L’occasion pour les adhérents du CSIA de mieux
connaître cette jeune artiste et militante de 32 ans.
« J’ai
toujours été très timide. Petite je ne
parlais même pas ! » confie Ti’iwan. Il
aura fallu différents événements marquants au cours
de sa vie pour la
convaincre de la nécessité d’intervenir en
public et l’aider à surmonter, en partie, sa
timidité qui la rend aujourd’hui si attachante
et n’entame en rien sa détermination. Elle est encore très
jeune quand son grandpère
maternel, chaman, l’emmène avec lui
au Venezuela, au Costa Rica ou encore au
Guatemala, pour participer à des rencontres
spirituelles indigènes. Fille naturelle de
Joseph Chanel, maire de Camopi, c’est
auprès de sa mère et de son beau-père, lui
aussi chaman et qu’elle appelle « père
nourricier », que Ti ’iwan grandit. Sa
famille est traditionaliste teko et elle a toujours
observé et posé des questions sur les
mythes et la culture, qui la passionnaient
déjà. Pour elle, « une personne sans Histoire
est une personne à qui il manque
quelque chose. » Pourtant, à huit ans, elle
doit aller à l’internat catholique, qu’elle
quittera au collège pour suivre ensuite des
cours par correspondance. Cela ne l’a pas
empêché de continuer à apprendre sa culture
et elle a d’ailleurs suivi une formation
de chaman pendant trois mois, curieuse de
connaître ces secrets, pourtant souvent
interdits aux femmes. Mais Ti’iwan est
passionnée et très investie. Au début des années
1990, elle travaille
comme médiatrice culturelle teko pour la
petite enfance, écrit des contes et s'intéresse à
la linguistique. Puis, au village d’Elahe,
où elle est la seule employée, elle se tourne
vers les adultes et dispense trois fois par
semaine des cours en français. Elle les aide également dans leurs
démarches administratives
ou leurs recherches pour l’État civil
et effectue pour cela des déplacements sur
Cayenne ou Maripasula. Elle assiste les médecins et travaille deux heures
par jour
pour les espaces verts du village. Il ne lui
reste que quatre jours par mois pour rendre
visite à ses trois enfants, restés à Cayenne
avec leur père, instituteur. Toujours en 1990, elle
crée avec d’autres
femmes de Maripasula l'association
Kobuéolodjue (Nous existons), afin de
défendre la culture amérindienne et les territoires
de pêche et de chasse. En effet, on
parle déjà du projet de Parc… En 1995,
cependant, elle délègue ses fonctions et se
consacre à la réalisation d’un dictionnaire
teko, les dictionnaires existants étant plus
que médiocres. C’est l’assassinat
de sa grand-mère,
en
décembre 2001, qui la convainc définitivement
d’adopter une position politique en
tant qu’élue. En mars 2002, elle devient
conseillère municipale de Maripasula, où elle tient toujours un
rôle
de consultante
culturelle qui lui permet de faire partie de plusieurs délégations
en pays indien. Elle
participe toujours à des lectures de contes
ainsi qu’à l’écriture de livres sur la culture
teko. C’est également en 2002 qu’elle
devient la troisième coordinatrice de la
FOAG (Fédération des Organisations
Autochtones de Guyane).

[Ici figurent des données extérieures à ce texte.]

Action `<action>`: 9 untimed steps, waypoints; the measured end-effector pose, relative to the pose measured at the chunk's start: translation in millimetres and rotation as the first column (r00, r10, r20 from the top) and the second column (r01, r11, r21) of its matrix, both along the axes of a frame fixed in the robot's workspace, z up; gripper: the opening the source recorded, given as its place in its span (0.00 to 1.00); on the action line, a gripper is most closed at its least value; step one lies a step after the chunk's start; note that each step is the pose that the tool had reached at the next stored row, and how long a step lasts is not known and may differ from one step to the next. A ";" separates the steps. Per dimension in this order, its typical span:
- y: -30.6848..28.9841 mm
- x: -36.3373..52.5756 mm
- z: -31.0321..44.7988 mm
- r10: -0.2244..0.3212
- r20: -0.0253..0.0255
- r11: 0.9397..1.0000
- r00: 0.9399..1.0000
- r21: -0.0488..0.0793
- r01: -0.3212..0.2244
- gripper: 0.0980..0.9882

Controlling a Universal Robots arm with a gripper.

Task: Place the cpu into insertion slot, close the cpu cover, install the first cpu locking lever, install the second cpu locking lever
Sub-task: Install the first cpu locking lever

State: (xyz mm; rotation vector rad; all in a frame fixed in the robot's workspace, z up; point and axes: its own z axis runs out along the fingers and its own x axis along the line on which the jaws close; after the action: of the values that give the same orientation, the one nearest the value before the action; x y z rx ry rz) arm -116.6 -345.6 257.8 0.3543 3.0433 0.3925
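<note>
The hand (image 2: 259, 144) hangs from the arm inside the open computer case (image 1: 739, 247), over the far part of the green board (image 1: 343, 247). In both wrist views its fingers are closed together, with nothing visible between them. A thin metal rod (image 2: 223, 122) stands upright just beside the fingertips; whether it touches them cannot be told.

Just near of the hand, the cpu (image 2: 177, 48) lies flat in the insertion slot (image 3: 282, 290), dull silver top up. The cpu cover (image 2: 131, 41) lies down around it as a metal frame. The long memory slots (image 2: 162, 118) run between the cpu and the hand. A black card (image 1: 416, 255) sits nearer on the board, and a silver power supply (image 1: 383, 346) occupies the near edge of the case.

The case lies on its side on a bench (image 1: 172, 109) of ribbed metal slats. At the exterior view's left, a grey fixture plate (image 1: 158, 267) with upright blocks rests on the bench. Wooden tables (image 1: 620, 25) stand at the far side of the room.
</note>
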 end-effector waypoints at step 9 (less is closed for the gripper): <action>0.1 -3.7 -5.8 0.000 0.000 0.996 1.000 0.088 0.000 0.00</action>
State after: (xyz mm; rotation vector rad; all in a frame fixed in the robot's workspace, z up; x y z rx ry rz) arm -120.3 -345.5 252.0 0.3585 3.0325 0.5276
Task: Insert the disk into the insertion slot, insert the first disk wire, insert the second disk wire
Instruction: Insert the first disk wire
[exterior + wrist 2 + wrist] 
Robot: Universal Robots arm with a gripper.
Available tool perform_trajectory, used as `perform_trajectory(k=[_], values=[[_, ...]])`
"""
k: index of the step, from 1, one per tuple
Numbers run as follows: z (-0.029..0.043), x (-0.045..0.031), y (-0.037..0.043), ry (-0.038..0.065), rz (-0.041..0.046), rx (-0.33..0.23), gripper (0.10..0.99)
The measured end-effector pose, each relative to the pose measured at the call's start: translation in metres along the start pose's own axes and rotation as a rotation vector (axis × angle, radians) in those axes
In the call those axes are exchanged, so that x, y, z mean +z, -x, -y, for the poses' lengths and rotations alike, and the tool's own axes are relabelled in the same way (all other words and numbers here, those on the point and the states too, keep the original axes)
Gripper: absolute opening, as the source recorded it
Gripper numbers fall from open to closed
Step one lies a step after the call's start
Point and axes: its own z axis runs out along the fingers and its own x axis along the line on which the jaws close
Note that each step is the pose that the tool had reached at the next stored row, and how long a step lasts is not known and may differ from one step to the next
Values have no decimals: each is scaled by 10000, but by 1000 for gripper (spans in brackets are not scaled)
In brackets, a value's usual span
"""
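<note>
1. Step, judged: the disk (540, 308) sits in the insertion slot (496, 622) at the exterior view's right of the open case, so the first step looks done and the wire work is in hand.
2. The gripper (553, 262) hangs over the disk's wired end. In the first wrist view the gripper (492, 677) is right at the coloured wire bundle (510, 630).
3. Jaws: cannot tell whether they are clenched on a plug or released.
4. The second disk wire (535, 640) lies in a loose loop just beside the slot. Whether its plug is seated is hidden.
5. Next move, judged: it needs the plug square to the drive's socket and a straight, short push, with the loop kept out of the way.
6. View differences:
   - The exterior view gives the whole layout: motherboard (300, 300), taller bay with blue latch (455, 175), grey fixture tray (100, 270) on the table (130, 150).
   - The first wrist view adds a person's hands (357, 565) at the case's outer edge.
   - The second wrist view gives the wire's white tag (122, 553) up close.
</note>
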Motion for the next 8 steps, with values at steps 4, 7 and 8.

Aujourd’hui, Ti’iwan
n’est
pas seulement
une militante investie dans la vie politique
de sa communauté, c’est aussi la mère de
quatre enfants et une artiste accomplie et
reconnue, qui a gagné de nombreux prix
grâce à ses réalisations de ciels de case aux
tailles et aux motifs variés. Les ciels de
case, pièces de bois rondes que l’on
accroche au plafond de la maison, représentent
l’univers et protègent les habitants.
C’est elle qui a introduit cette pratique, traditionnellement
wayana, dans la culture
teko tout en y intégrant, entre autres, les
motifs de macaques, d'ocelots et d’ibis
rouge, sacrés dans la mythologie teko. Les
couleurs qu'elle utilise sont exclusivement
naturelles et fixées à l’acrylique. Vivant aujourd’hui
de son art, Ti’iwan se bat plus que jamais pour que les droits des
Amérindiens de Guyane soient reconnus et
qu’une place leur soit accordée dans les
négociations concernant la création du Parc
naturel de Guyane. Elle explique qu’il est
très dur pour les Amérindiens de trancher
sur cette question. En effet si, au départ,
tout le monde était d’accord pour refuser
catégoriquement le projet, aujourd’hui les
avis sont plus divisés face à la multiplication
des orpailleurs et des menaces sur la
Nature qu’ils représentent. Certains voient
donc le Parc comme un moindre mal pour
lutter contre l’extension de l'orpaillage illégal.
Mais la place qui sera accordée aux
Amérindiens au sein de ce Parc reste plus
qu’incertaine et ils restent exclus des négociations
officielles. Et pour Ti’iwan :«choisir entre le Parc ou les orpailleurs, c’est
comme choisir entre la peste et le choléra…»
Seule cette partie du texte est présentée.